I've done it again beat my personal best bass but this time it was a largemouth. Got out earlier and showed up to a couple places but wasn't feeling it decided to hit another spot, on the first cast this tank inhaled my lure. Couldn't believe it when I saw it surface left me shaking for hours. I did release it and can't wait to get a reproduction to go along with my smallmouth from November.


----------



## FlashGordon (Mar 19, 2014)

Koehler97 said:


> I've done it again beat my personal best bass but this time it was a largemouth. Got out earlier and showed up to a couple places but wasn't feeling it decided to hit another spot, on the first cast this tank inhaled my lure. Couldn't believe it when I saw it surface left me shaking for hours. I did release it and can't wait to get a reproduction to go along with my smallmouth from November.


Awesome catch man!

Did you get a length or weight?

:B


----------



## Koehler97 (May 23, 2013)

FlashGordon said:


> Awesome catch man!
> 
> Did you get a length or weight?
> 
> :B


Thanks!! And yes right about 24" and weighed 7.5lbs


----------



## partlyable (Mar 2, 2005)

Wow that's a pig!!! Congrats!!


----------



## FlashGordon (Mar 19, 2014)

Koehler97 said:


> Thanks!! And yes right about 24" and weighed 7.5lbs


Damn, that's a pig! Great job.


----------



## Koehler97 (May 23, 2013)

partlyable said:


> Wow that's a pig!!! Congrats!!


Thanks man!


----------



## polebender (Oct 29, 2011)

Wow! That's impressive! Great catch!


----------



## Koehler97 (May 23, 2013)

polebender said:


> Wow! That's impressive! Great catch!


Thanks!!!!


----------



## kayakmac (Aug 4, 2013)

Congrats that is a monster bass! What did you catch it on?


----------



## Koehler97 (May 23, 2013)

kayakmac said:


> Congrats that is a monster bass! What did you catch it on?
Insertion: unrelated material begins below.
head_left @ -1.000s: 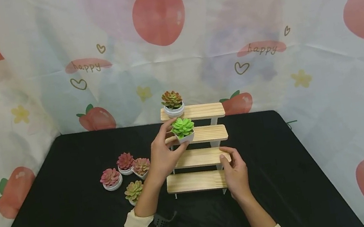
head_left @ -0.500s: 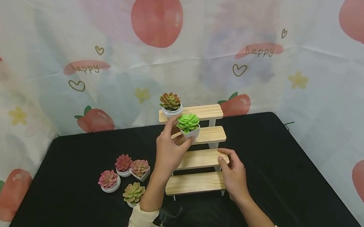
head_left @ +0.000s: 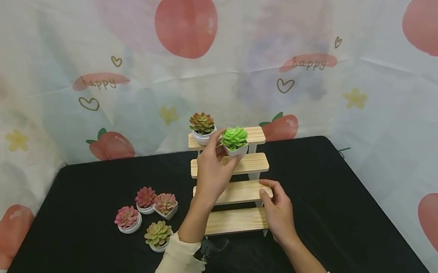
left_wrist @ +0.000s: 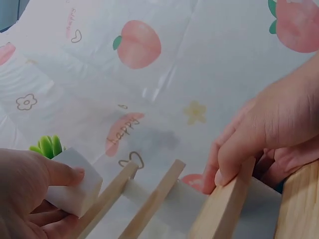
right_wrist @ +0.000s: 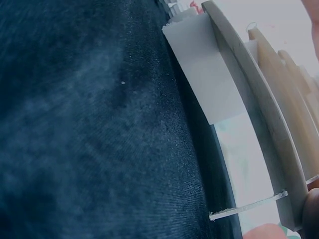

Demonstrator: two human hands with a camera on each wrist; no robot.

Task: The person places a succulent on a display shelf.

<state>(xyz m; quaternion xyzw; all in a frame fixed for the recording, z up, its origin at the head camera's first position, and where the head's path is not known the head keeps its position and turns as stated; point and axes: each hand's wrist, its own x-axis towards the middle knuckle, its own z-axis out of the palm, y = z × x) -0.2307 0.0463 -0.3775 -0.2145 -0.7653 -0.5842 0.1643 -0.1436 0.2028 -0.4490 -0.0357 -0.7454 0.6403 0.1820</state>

Thanks! and a BIG swimbait.


----------



## Bad Bub (Jan 17, 2006)

Koehler97 said:


> Thanks! and a BIG swimbait.


You're ruined now! Lol. There's not much out there more addicting than sticking a pig on the big bait.


----------



## Koehler97 (May 23, 2013)

Bad Bub said:


> You're ruined now! Lol. There's not much out there more addicting than sticking a pig on the big bait.
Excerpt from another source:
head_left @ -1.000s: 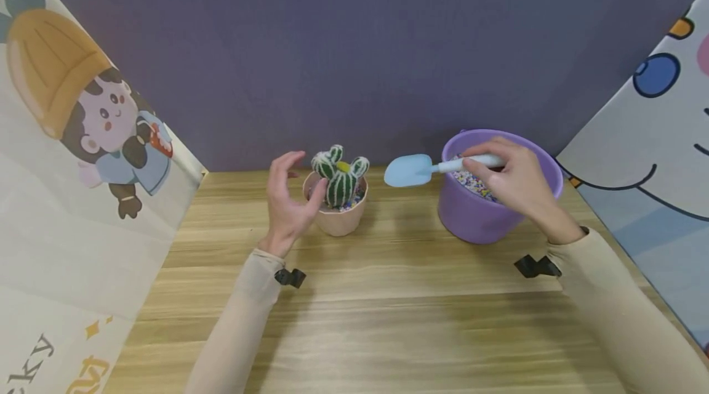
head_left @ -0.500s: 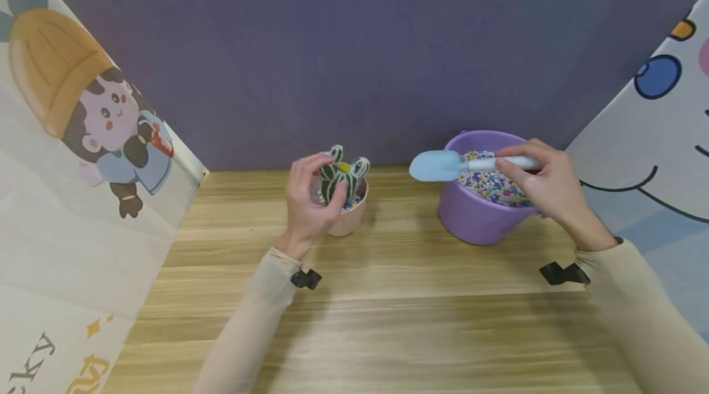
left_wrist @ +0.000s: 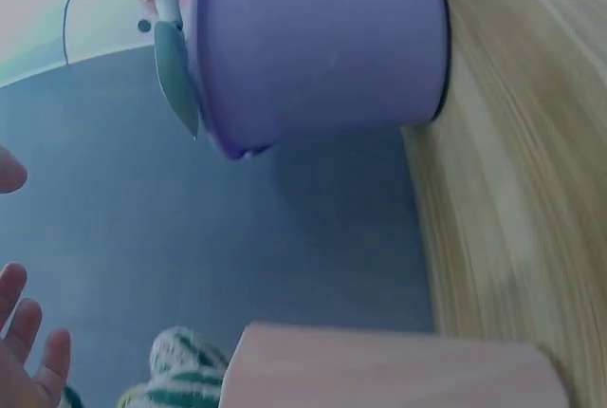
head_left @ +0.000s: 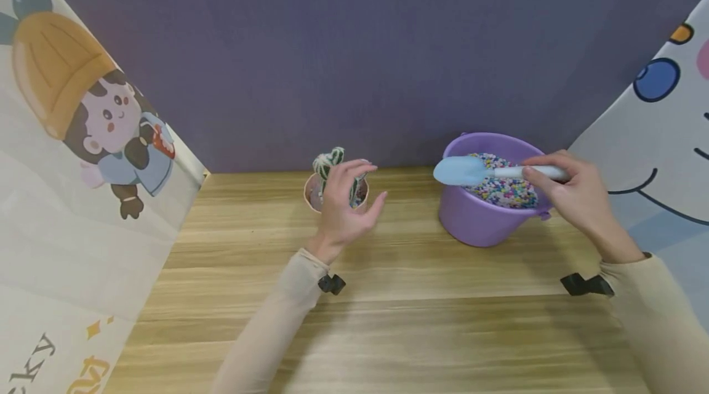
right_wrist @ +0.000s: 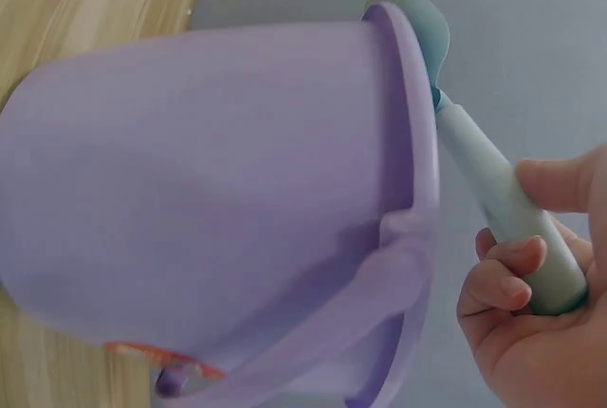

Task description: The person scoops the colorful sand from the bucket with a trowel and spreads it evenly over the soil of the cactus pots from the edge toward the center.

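Note:
My right hand (head_left: pixel 578 197) holds a small trowel (head_left: pixel 461 171) by its white handle. The trowel's light-blue scoop lies over the left rim of a purple bucket (head_left: pixel 476 225), and its handle spans the opening. Inside the bucket are many small coloured beads (head_left: pixel 512 192). My left hand (head_left: pixel 344 209) is held in front of a pale pink pot (head_left: pixel 311 194) with a striped green-and-white toy cactus (head_left: pixel 325 163), partly hiding both. Its fingers are loosely bent, thumb apart, with nothing between them. In the left wrist view, the pot (left_wrist: pixel 379 370) shows below the bucket.
Both containers stand on a wood-grain table (head_left: pixel 399 332), near a dark grey-purple back wall (head_left: pixel 360 61). Light printed panels close in the left (head_left: pixel 61 209) and right (head_left: pixel 664 154) sides. The bucket's handle (right_wrist: pixel 351 304) hangs down its side.
My right hand has moved right with the trowel, bringing the scoop from left of the bucket to its rim. My left hand has shifted right, from beside the pot to in front of it.

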Demonstrator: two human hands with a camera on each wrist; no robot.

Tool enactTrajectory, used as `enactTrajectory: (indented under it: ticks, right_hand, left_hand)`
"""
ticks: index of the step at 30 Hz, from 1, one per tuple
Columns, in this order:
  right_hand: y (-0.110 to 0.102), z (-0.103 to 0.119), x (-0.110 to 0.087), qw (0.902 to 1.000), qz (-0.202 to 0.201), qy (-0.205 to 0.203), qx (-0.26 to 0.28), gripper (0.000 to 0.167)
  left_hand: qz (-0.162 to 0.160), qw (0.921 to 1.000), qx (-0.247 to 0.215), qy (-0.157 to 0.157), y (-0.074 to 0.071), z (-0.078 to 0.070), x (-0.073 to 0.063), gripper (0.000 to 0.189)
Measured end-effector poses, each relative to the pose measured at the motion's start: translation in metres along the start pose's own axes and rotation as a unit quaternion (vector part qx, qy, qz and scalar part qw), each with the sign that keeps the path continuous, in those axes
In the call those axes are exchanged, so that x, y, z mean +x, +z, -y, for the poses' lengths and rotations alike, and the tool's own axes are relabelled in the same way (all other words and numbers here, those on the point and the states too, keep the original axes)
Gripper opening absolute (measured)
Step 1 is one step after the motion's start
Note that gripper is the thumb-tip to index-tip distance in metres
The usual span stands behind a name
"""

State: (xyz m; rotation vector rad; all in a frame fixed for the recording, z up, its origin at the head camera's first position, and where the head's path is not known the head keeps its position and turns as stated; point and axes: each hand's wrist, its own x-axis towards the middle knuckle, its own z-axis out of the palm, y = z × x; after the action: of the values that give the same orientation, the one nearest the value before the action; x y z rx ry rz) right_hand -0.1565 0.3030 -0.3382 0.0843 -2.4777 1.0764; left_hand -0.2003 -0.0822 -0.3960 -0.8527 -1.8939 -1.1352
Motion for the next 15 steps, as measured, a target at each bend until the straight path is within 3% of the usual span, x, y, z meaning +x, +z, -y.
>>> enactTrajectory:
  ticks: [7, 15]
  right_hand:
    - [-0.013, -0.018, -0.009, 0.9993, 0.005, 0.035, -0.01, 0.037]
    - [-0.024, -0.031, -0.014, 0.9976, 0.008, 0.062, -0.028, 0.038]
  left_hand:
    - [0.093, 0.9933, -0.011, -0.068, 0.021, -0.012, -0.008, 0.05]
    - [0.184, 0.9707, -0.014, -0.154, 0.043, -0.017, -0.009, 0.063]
Oh I know man! Nothing beats the feeling..


----------



## kayakmac (Aug 4, 2013)

I thought you would say a jig and trailer but it doesn't surprise me about the swimbait either . That is one trophy bass. Kudos on the catch and release.


----------



## BuzzBait Brad (Oct 17, 2014)

That is an absolute beast


----------



## OnTheFly (Jul 30, 2010)

Good stuff, looks like a Florida lm.


----------



## SMBHooker (Jan 3, 2008)

Congrats man that is a ridiculously awesome fish


----------



## Bimmer (Aug 12, 2011)

That's a huge Ohio bass.


----------



## Fishingisfun (Jul 19, 2012)

A very nice PB bass. A great trophy fish that you released to swim away. Thanks for your decision to catch, photo and release a trophy bass. Your on fire with your huge crappie and now your trophy bass. 
Share some pictures of your replica mount of this beast when you get it.


----------



## fishslim (Apr 28, 2005)

Wow you are on a roll. Good stuff what a fish


----------



## Koehler97 (May 23, 2013)

SMBHooker said:


> Congrats man that is a ridiculously awesome fish



Thanks man!


----------



## Koehler97 (May 23, 2013)

Fishingisfun said:


> A very nice PB bass. A great trophy fish that you released to swim away. Thanks for your decision to catch, photo and release a trophy bass. Your on fire with your huge crappie and now your trophy bass.
> Share some pictures of your replica mount of this beast when you get it.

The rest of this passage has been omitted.